"Terra Firma: Part 1" at the Manhattan Beach Creative Arts Center

By Garrison Frost

As the Manhattan Beach Creative Arts Center continues to emerge as a leading exhibition space in the South Bay, the occasional shows sponsored by Arts Manhattan have provided the venue with the kind of lift that only comes from celebrity artists. "Terra Firma" is no exception, bringing a number of big names in ceramics to this municipal art gallery.

The show is billed as the first of one or more parts, which probably explains why so many of the things we would tend to demand of any ceramics overview are absent. The venue just isn't all that big, after all, and breaking the show into smaller parts allows curators Homeira Goldstein and Nick Agid to focus on a few simple ideas at a time. In the case of "Part 1," the simple idea seems to be a strong argument that ceramics is a legitimate sculptural art form. Whether the argument wins on the strength of the pieces included in the show is up to the viewer, but it struck me that some of the pieces wander dangerously into hey-look-what-I-can-do-with-clay territory.

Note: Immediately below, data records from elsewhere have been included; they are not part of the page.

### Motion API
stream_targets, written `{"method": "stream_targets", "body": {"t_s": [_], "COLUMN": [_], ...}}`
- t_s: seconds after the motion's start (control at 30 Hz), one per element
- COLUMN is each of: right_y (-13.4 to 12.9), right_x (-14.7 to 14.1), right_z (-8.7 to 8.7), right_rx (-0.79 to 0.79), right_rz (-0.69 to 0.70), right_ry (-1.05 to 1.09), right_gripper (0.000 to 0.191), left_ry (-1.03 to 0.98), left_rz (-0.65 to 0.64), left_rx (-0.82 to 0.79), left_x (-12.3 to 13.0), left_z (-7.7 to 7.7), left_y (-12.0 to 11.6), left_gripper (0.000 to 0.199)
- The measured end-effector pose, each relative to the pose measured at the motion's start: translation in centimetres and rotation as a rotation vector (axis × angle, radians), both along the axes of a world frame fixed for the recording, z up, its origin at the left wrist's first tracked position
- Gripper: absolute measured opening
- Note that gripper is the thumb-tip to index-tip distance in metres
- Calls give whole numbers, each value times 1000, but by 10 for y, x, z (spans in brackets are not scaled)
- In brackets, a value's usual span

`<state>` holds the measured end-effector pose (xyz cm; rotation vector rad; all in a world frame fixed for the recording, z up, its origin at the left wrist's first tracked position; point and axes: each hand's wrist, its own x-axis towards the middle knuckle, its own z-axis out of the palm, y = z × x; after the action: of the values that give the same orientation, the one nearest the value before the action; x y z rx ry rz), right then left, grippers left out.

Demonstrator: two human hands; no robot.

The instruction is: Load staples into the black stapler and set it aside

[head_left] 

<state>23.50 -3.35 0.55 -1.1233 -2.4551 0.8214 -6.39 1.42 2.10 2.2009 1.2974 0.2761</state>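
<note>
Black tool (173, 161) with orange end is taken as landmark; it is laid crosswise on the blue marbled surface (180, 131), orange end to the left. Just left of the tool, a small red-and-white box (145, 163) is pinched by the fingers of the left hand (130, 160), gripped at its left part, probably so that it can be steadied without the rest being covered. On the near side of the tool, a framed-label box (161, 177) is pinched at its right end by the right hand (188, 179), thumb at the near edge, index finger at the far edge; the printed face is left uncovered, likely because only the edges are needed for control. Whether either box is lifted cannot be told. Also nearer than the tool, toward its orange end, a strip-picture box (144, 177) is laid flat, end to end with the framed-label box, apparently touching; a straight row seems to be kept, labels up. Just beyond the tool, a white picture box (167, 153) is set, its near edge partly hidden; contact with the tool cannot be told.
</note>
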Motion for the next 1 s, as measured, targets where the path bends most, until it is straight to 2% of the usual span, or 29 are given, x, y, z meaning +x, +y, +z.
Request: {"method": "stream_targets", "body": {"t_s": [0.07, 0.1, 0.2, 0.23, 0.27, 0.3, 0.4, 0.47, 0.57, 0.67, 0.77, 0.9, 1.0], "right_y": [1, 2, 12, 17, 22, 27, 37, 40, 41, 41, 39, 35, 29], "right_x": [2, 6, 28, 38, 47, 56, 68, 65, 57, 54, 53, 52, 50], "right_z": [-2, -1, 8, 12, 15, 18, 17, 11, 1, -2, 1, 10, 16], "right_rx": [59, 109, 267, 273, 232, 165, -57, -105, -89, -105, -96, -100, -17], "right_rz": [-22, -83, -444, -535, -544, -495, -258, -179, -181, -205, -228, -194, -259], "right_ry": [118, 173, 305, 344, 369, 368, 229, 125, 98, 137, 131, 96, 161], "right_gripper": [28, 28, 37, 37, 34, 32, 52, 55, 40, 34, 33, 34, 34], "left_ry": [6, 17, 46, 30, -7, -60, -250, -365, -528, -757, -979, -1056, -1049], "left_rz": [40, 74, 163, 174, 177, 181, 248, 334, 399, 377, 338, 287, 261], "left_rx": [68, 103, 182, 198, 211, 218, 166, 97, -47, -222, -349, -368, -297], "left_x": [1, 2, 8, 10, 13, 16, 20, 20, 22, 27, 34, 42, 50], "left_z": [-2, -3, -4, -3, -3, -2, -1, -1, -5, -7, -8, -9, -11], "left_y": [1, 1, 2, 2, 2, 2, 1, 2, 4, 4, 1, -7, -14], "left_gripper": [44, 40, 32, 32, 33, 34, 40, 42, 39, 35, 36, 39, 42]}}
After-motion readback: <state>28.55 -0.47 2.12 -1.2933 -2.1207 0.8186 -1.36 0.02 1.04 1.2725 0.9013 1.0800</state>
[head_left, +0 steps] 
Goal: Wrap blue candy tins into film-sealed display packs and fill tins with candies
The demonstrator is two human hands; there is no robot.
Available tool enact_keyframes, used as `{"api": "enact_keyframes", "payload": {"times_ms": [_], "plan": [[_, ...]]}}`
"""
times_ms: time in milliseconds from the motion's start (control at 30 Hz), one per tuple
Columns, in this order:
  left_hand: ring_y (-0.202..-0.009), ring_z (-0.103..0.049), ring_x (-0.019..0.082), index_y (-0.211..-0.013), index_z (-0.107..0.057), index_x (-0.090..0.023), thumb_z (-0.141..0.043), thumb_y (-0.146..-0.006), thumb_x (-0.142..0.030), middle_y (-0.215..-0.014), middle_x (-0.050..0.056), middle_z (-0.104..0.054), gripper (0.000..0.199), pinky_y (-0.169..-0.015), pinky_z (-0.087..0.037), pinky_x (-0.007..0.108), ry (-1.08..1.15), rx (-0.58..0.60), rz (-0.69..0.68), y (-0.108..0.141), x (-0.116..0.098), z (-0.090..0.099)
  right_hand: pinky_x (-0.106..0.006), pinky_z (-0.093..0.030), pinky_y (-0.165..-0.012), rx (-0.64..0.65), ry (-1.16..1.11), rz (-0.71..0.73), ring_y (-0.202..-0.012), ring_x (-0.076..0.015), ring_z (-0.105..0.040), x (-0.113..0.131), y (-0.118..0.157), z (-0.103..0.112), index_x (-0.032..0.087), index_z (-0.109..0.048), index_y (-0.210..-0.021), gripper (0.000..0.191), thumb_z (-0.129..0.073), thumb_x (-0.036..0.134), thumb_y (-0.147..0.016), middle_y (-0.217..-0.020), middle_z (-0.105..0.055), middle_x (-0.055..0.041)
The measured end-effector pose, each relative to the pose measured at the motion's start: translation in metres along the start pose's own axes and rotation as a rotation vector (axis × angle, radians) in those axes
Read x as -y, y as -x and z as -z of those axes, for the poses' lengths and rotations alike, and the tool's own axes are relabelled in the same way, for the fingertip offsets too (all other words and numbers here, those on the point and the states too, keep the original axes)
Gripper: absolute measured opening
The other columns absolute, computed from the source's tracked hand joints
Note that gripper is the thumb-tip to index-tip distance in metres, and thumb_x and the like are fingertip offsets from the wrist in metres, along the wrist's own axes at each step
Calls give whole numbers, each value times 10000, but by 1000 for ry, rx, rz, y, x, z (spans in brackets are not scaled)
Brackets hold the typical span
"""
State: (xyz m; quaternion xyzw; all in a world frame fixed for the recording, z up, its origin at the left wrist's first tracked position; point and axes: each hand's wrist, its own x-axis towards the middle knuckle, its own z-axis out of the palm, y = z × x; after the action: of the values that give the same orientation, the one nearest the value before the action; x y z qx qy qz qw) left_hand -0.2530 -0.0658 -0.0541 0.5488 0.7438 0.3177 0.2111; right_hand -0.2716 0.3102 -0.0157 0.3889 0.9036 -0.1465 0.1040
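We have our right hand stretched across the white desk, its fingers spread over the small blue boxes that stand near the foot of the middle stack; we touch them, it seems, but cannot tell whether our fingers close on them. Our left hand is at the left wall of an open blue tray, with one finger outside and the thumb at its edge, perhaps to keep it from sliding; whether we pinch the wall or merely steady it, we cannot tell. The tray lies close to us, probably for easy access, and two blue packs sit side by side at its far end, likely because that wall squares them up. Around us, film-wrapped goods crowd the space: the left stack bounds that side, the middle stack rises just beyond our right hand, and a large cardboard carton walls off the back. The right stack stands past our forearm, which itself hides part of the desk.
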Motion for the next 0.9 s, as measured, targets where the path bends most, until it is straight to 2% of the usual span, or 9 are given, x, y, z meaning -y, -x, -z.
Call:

If you know about ceramics, you've certainly heard of Peter Voulkos. His contributions to the show – two untitled ceramic "plates" – are classic bits of understatement by a master who knows how to communicate through the medium. Looking at them, you can practically feel the fire that hardened them. Without touching them, you can sense the texture of the earth from which their clay was drawn. If Salvador Dali worked in clay, he might have conceived something like Sergei Isupov's "Twist," a morph of man, beast, clay and paint. This is a piece that, unlike Voulkos' contribution, screams for notice. The viewer is practically dared to infer that this is not a ceramic piece at all.

Where Isupov and others seem to be making loud challenges to perceptions about the limitations of the medium, Michael Lucero seems to be downright mocking them. His "Lady" looks like a church rummage sale gone amok, combining all the tired forms and glazes into an homage to the medium's disappointment. We see the cast female figure, the boring teapots, the obnoxious bright colors. Raymon Elozua makes this same point with a little more subtlety, stripping what looks like a traditional teapot to its skeleton to the point where there's hardly any clay left.

How one views ceramic sculpture really depends on the extent to which one is willing to embrace the capricious quality of the clay. There are certain things clay can do that are amazing, but there are certainly things that one shouldn't try to do in clay. Artists who try to take clay into areas where it wasn't meant to go run the risk of making some very bad globby things that weigh too much to simply throw away. And, of course, a failed idea looks just as bad in clay as it does in any other medium. It's a credit to "Terra Firma" that work has been included that goes right up to – and in some cases, well past – these lines. For how else could we appreciate Stan Hunter's elegant "Shard Tower," which not only embraces the medium but transcends it beautifully. This is ceramic art at its best.

"Terra Firma: Part 1" runs through March 16 at the Manhattan Beach Creative Arts Center.